A report, entitled The bacterial challenge – time to react, was commissioned as background material for the conference. The report has been produced by The European Centre for Disease Prevention and Control (ECDC) and the European medicines Agency (EMEA) with the assistance of the international network Action on Antibiotic Resistance (ReAct).
– The report shows clearly that the market system has not worked in the case of antibacterials, says
The reasons for the unfortunate lack of R&D are manifold. In addition to the scientific barriers, there is a lack of relative profitability. Industry analysis shows that, compared to the returns expected for drugs for chronic diseases, there is little commercial incentive to develop antibiotics.
The gap between the disease burden of resistant bacteria and the insufficient development of new antibiotics has been known among experts for a long time, but it has never been thoroughly investigated up till now. ECDC and EMEA have, with the assistance ReAct, worked out an analysis that will allow reasonable predictions for the coming years; these findings are being presented today,
and their implications are grave.
Altogether, the antibacterial drug development pipeline contains 90 agents (which can be compared to some 860 cancer drugs currently in clinical trials) but only 27 that offer a potential benefit over existing antibiotics. The most troubling finding, however, regards drugs targeting Gram-negative bacteria, which account for two thirds of deaths in the EU; only two new agents are in the pipeline, both in early stages. Considering the fact that only a relatively small percentage of R&D projects actually make it to the market, the prospects for the coming years must be seen as bleak.
Just earlier this month, the Swedish media reported that three newborn babies in a Swedish hospital had died from infection with multi-resistant (Gram-negative) bacteria. Sad to say, this tragic event is by no means unique. In fact, the burden of resistance in the EU is already substantial, claiming more than 25 000 victims every year and imposing over €1,5 billion in excess costs. What is still worse, both these numbers are likely to increase.

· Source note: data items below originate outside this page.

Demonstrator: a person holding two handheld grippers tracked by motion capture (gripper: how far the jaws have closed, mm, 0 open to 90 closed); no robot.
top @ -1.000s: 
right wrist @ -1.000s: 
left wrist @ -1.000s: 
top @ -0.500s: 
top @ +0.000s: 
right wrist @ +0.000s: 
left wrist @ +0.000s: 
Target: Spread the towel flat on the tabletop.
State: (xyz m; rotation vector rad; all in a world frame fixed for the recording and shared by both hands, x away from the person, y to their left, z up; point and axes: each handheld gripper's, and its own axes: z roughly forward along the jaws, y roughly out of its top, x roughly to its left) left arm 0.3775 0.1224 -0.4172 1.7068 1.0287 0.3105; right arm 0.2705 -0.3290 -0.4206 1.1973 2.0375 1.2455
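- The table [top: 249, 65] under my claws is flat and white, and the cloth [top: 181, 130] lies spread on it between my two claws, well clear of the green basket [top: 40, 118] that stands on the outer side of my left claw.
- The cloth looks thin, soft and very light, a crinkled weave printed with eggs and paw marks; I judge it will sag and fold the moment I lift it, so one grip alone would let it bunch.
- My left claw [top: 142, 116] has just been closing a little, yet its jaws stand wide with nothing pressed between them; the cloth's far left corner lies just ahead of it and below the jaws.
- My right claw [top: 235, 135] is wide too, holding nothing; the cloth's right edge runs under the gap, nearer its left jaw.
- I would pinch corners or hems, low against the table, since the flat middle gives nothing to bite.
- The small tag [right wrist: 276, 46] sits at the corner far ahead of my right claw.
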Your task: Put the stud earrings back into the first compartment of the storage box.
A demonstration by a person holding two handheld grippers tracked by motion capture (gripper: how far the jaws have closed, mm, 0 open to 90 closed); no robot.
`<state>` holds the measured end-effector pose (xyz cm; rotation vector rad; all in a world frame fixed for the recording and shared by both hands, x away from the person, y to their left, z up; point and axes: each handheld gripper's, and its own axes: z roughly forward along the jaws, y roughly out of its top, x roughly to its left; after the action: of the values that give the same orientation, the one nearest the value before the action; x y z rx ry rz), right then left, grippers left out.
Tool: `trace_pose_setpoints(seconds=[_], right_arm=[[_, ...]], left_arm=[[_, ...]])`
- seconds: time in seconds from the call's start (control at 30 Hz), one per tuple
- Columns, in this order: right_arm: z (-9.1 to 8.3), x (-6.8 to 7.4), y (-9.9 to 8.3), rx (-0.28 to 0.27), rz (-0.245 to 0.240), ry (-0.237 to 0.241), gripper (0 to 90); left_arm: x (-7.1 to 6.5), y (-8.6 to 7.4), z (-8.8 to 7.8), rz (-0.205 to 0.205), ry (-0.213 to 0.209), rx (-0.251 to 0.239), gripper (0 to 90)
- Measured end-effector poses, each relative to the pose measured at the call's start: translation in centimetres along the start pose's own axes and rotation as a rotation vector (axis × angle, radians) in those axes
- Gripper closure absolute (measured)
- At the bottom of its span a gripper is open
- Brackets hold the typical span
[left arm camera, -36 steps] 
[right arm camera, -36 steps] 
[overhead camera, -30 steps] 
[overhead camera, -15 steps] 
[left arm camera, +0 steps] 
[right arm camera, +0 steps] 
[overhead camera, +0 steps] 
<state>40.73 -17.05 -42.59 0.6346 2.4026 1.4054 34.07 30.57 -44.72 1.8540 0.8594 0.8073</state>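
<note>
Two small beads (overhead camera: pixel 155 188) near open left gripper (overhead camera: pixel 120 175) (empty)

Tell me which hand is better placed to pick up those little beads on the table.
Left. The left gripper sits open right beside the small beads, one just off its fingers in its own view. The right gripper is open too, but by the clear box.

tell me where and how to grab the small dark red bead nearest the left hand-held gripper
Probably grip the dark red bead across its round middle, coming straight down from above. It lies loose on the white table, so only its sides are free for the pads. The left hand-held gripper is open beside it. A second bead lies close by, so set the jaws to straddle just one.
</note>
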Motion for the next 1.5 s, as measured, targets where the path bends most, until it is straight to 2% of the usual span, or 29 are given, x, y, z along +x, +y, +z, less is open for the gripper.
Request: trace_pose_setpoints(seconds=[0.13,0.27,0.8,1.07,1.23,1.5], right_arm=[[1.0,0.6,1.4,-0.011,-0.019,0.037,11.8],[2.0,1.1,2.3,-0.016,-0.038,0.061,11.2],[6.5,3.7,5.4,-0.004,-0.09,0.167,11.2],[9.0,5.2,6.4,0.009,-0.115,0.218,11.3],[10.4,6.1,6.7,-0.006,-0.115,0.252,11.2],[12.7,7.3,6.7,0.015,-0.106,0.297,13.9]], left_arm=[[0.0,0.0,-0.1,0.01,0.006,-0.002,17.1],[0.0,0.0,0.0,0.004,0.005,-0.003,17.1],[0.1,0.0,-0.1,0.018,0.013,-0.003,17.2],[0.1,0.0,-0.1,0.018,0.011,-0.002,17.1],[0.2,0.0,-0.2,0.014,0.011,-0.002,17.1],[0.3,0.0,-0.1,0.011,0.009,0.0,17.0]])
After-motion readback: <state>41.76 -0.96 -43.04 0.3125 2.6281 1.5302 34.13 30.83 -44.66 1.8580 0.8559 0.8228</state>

In order to find ways to break the deadlock in antibacterial R&D, the Swedish EU presidency commissioned a second report which focuses on creating incentives to spur R&D of much needed drugs. The report, entitled “Policies and incentives for Promoting Innovation in Antibiotic Research”, was written by experts at the London School of Economics.
The two reports as well as the results of expert workshops held prior to the conference will now lay the foundation for what hopefully turns into EU council conclusions.
ReAct considers the efforts of the European Union and particularly the Swedish presidency a promising sign of commitment to fight antibiotic resistance and an example of the global leadership that is needed. We now hope this is the start of a process that can actually spur the development of new antibacterials that will benefit not only the EU and other wealthy countries, but also those where the burden of antibiotic resistance is greatest.